Suggestion: TGraph to read various columns of a text file

[quote]Timur, PLEASE PLEASE!
skipped
Rene[/quote]

:slight_smile: :slight_smile: :slight_smile:

Agree, I should stop. But just to make things clear:

Rene, sure, I understand your point (and topic author’s request).
You (and author) want concrete fixed ctor, which has several parameters: file name (this will be the text file with several columns of data), printf-like format, and, possibly, some options to show, what is the number of x and y column. That’s all. The only thing you need (IMHO) is to tokenize and parse options like “%d” or “%/f” or “%s” to understand, what is the type of object to pass to sscanf. And there is x and y column.

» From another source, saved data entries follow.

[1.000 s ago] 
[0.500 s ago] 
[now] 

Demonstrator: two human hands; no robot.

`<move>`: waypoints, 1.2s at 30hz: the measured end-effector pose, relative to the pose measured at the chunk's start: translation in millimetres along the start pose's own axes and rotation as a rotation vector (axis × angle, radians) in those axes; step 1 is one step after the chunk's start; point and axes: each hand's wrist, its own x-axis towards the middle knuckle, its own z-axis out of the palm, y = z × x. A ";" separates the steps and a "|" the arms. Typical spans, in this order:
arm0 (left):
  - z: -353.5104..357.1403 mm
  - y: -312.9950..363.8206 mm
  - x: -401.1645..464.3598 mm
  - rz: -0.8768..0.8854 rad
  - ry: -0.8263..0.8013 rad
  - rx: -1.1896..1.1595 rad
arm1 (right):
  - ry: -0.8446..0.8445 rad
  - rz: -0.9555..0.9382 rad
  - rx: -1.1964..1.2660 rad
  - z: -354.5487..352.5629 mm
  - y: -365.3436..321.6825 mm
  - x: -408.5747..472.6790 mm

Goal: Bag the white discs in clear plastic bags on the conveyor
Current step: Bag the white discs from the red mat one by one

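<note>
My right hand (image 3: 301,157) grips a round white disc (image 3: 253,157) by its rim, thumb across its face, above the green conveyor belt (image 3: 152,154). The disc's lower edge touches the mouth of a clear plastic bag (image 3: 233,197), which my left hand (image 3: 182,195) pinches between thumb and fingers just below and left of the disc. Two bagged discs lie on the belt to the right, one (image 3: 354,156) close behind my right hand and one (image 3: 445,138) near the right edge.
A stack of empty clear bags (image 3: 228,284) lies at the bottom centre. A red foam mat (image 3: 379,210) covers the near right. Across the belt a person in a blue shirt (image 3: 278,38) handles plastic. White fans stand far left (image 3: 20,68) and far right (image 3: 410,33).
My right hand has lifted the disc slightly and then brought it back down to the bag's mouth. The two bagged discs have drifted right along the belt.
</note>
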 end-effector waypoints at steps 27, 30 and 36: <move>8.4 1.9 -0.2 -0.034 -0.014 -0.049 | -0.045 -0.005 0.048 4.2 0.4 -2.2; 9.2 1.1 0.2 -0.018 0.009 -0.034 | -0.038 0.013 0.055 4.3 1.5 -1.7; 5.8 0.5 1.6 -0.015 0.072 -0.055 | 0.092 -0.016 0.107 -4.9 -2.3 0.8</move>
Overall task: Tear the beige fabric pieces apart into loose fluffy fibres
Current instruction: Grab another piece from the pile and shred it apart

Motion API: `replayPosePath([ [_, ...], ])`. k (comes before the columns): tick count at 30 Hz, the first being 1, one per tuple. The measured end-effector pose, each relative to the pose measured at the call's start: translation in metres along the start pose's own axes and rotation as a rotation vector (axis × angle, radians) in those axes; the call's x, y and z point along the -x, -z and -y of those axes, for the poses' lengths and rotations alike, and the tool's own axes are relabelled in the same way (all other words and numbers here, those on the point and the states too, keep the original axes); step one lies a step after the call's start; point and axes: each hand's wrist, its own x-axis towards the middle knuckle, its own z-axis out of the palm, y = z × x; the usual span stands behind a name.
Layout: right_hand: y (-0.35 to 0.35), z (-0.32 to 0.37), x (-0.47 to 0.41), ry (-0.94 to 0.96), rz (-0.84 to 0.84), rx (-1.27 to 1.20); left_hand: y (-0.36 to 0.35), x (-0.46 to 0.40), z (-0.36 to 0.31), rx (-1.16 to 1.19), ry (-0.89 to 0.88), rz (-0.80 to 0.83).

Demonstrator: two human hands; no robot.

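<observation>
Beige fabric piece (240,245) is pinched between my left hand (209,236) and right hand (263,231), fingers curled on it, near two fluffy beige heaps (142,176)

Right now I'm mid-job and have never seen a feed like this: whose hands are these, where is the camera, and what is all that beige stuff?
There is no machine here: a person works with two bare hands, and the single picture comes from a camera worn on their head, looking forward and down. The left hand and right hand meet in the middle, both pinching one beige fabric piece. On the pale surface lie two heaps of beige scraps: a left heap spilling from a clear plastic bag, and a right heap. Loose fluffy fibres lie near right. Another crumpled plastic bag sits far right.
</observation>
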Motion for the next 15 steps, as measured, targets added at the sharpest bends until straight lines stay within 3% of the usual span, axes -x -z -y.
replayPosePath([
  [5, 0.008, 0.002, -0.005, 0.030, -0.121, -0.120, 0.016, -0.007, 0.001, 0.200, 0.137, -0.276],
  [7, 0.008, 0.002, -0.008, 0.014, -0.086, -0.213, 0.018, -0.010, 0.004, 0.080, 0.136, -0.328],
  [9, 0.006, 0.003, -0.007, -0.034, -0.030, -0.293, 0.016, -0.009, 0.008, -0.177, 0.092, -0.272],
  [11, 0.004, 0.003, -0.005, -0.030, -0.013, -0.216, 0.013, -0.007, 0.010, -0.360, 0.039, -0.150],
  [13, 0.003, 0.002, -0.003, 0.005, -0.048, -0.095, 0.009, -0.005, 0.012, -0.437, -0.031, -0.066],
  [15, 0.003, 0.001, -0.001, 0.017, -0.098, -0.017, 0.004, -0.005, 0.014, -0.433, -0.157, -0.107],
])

So, if this is all, that’s good.

My point was, that data pre-processing should be done externally, by data pre-processing I mean(t) not only reading with some known format, but a lot of additional possible actions: filtering (for example, I want to skip some data), may be sorting (points can be in any order) etc. etc. So, this is simply different point of view:)

Yes, that’s all. No new functions, no new arguments, just an additional option.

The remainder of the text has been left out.